- _Exercise details_:
Take the lines below beginning at the line that has "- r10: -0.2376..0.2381" and stopping after the line that has "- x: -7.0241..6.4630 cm", and print them exactly as they are, with no other lines.

** Data supplied follows **

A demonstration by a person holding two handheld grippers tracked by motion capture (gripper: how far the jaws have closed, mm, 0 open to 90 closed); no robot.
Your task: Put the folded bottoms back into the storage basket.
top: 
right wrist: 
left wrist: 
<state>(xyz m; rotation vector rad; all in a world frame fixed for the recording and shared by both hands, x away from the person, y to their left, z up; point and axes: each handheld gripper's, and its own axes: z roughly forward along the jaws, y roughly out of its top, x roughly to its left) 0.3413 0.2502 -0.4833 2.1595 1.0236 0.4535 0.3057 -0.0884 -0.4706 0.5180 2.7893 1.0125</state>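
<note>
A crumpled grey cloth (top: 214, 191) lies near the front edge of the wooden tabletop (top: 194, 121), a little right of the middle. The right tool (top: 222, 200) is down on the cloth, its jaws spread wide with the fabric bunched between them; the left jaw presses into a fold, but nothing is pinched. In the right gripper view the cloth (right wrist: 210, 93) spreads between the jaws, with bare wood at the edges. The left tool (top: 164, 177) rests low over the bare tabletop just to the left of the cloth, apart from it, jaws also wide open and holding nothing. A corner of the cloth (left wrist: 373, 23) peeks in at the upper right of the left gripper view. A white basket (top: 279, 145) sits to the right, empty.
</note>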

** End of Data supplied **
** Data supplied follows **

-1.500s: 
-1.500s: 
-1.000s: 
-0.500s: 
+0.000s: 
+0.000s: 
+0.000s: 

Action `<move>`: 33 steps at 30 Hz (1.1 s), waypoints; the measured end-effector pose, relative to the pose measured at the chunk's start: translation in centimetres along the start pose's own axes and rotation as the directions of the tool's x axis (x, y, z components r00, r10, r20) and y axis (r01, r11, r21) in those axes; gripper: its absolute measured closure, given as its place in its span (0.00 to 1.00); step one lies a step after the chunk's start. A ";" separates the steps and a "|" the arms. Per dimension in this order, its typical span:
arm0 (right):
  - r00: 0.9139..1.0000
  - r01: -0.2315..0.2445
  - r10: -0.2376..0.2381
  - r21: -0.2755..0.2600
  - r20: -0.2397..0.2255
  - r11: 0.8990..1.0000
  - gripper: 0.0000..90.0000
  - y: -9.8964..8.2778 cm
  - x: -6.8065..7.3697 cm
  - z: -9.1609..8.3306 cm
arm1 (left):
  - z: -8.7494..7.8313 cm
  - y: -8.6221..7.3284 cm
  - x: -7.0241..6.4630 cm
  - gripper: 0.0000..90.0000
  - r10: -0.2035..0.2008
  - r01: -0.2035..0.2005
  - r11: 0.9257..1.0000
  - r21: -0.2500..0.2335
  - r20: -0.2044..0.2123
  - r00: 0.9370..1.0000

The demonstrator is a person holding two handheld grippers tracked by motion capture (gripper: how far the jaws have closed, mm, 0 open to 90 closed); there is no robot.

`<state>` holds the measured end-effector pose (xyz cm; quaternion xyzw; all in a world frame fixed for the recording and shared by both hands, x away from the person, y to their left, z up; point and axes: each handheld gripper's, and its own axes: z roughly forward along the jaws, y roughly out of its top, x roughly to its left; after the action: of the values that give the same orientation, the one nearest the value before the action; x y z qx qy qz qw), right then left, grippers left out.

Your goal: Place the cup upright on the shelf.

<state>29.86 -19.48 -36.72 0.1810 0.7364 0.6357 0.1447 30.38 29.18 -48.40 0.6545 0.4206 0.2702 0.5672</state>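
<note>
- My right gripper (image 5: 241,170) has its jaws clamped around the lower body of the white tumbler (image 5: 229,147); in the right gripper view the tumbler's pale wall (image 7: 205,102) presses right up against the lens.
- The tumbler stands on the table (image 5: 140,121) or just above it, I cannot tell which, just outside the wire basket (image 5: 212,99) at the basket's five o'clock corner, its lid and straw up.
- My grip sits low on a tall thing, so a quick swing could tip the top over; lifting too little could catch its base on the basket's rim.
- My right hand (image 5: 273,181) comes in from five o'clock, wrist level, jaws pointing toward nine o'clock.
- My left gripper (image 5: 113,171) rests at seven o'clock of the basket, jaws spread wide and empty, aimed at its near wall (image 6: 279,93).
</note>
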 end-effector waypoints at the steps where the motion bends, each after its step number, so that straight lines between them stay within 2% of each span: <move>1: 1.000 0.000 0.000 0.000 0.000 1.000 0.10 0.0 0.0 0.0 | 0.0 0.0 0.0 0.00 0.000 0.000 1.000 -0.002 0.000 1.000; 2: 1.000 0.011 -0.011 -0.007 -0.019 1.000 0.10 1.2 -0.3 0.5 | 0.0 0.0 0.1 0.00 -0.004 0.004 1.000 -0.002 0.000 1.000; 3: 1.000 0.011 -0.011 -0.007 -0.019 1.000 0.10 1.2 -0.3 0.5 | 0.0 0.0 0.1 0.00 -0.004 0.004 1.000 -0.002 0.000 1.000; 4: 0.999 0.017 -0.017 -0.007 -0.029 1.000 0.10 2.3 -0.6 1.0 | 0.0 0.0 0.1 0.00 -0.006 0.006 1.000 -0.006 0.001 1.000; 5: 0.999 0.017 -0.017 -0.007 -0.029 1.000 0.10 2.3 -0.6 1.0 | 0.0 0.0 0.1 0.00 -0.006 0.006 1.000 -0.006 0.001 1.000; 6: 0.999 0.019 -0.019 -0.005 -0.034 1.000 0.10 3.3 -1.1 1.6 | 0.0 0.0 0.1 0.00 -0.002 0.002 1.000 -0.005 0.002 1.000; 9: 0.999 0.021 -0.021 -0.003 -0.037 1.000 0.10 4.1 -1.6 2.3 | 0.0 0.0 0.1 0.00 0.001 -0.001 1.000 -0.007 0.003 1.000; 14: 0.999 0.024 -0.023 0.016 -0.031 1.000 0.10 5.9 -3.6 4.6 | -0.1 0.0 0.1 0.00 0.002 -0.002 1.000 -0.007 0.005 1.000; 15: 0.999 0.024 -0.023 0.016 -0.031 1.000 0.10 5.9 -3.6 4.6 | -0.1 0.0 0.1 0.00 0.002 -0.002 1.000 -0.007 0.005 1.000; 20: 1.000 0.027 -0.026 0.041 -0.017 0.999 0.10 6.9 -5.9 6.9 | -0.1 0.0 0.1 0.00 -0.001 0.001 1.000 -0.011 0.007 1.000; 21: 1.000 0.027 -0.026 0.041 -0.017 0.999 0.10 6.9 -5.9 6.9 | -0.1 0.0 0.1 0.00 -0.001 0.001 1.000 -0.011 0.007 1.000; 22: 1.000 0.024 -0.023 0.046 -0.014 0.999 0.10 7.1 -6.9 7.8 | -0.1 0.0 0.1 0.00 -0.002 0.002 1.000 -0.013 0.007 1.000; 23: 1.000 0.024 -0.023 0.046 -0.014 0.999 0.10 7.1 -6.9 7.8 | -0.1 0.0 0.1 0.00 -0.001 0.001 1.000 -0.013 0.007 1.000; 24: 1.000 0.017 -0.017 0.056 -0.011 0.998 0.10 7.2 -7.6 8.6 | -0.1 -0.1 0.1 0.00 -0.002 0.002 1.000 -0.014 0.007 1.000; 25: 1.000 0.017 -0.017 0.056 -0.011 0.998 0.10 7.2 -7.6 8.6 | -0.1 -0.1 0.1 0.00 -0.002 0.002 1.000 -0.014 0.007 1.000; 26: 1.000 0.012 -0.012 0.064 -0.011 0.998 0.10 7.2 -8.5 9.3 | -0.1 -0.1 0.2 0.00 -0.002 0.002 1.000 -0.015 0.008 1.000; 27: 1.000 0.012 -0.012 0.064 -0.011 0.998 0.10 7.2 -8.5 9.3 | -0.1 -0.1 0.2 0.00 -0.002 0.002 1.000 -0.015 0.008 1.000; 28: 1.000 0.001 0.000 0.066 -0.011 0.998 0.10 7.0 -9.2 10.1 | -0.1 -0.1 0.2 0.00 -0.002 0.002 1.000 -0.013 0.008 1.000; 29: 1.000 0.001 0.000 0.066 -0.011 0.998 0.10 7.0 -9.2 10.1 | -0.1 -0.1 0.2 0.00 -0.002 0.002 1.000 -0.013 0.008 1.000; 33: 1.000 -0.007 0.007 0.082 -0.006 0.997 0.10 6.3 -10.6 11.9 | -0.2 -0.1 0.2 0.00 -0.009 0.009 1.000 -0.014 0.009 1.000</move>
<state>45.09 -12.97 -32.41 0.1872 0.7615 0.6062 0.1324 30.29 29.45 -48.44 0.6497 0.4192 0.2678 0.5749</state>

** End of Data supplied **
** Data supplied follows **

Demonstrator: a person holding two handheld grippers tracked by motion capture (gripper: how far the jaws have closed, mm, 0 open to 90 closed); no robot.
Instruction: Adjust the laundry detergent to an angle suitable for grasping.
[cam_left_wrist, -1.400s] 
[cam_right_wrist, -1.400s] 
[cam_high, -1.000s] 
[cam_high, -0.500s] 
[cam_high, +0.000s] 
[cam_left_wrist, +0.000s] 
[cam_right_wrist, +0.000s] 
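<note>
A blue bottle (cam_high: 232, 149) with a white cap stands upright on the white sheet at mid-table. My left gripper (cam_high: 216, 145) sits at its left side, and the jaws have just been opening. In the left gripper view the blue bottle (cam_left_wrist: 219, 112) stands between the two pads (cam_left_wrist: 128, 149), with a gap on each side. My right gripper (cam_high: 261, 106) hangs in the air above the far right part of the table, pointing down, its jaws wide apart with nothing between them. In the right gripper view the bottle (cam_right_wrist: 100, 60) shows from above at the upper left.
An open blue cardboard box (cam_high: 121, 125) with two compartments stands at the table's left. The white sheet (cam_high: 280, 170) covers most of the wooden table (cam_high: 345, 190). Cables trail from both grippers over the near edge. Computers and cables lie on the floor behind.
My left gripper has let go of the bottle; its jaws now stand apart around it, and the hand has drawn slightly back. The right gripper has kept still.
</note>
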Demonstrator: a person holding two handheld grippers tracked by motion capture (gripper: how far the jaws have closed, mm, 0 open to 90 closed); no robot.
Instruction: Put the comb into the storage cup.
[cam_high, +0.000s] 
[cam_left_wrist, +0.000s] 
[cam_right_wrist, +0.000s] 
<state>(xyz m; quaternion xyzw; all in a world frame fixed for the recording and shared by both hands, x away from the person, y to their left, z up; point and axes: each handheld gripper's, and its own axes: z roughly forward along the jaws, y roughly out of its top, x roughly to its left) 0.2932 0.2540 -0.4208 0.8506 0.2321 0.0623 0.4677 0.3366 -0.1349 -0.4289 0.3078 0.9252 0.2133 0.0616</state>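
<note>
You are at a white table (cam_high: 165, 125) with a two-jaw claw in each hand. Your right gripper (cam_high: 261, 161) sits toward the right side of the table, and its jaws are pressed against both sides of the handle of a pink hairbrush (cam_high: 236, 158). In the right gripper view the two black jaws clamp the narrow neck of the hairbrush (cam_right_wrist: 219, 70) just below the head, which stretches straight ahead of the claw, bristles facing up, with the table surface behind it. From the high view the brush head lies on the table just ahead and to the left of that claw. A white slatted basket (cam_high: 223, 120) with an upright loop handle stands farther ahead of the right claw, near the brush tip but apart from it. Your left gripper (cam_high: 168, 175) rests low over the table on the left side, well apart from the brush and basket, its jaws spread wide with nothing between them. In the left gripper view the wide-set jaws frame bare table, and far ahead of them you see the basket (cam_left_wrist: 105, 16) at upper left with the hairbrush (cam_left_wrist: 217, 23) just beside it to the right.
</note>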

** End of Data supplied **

- _Response_:
  - r10: -0.2376..0.2381
  - r21: -0.2755..0.2600
  - r20: -0.2397..0.2255
  - r11: 0.8990..1.0000
  - gripper: 0.0000..90.0000
  - y: -9.8964..8.2778 cm
  - x: -6.8065..7.3697 cm
  - z: -9.1609..8.3306 cm
arm1 (left):
  - z: -8.7494..7.8313 cm
  - y: -8.6221..7.3284 cm
  - x: -7.0241..6.4630 cm

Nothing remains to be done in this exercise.